◆ **Goal of the exercise**
On every line of the listing, check for "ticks"; copy the lines that have it.

◆ **Dataset excerpt**
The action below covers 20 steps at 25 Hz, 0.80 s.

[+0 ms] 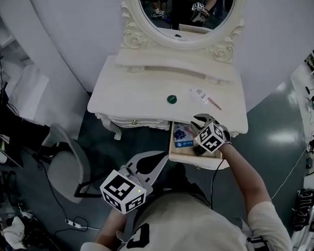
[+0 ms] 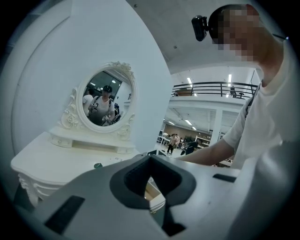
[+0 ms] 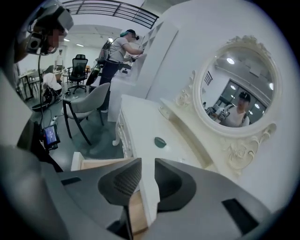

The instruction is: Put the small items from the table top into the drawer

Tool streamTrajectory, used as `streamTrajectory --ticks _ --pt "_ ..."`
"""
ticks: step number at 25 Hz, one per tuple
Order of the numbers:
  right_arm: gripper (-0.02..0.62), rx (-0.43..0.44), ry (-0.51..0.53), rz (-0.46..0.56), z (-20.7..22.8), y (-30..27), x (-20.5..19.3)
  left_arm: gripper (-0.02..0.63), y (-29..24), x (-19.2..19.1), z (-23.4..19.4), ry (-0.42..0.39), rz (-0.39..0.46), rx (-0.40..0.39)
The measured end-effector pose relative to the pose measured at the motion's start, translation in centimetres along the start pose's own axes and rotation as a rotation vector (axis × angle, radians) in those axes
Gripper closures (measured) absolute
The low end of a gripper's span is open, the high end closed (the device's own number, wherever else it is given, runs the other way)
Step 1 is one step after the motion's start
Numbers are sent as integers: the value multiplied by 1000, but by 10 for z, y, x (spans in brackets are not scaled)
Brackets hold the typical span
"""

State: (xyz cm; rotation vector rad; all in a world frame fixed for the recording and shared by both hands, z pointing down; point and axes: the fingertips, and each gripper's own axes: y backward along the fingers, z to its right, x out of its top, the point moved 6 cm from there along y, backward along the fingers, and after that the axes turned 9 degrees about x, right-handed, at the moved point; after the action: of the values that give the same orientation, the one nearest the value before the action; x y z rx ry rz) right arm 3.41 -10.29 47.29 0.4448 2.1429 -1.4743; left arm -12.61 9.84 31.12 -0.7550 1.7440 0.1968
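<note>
On the white vanity table [image 1: 135, 97] lie a small green round item [image 1: 171, 99] and a clear tube [image 1: 199, 95] with a pink-tipped stick [image 1: 214, 103] beside it. The wooden drawer [image 1: 173, 147] under the table's right front stands pulled out, with a blue packet [image 1: 182, 134] inside. My right gripper [image 1: 200, 119] hangs over the drawer at the table edge, open, with nothing between its fingers. From the right gripper view [image 3: 145, 164], the green item [image 3: 160, 142] lies ahead. My left gripper [image 1: 160, 157] is shut and empty, low in front of the table, left of the drawer.
An oval mirror [image 1: 186, 13] in a carved frame stands at the table's back. A grey chair [image 1: 66, 167] sits on the floor at the left, with cables and equipment [image 1: 16, 225] beyond it. Other people work in the room [image 3: 119, 47] behind.
</note>
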Motion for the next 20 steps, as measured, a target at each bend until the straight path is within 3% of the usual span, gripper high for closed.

◆ **The answer**
Tool streamTrajectory, used as `streamTrajectory --ticks _ --pt "_ ..."`
ticks: step number at 25 Hz, one per tuple

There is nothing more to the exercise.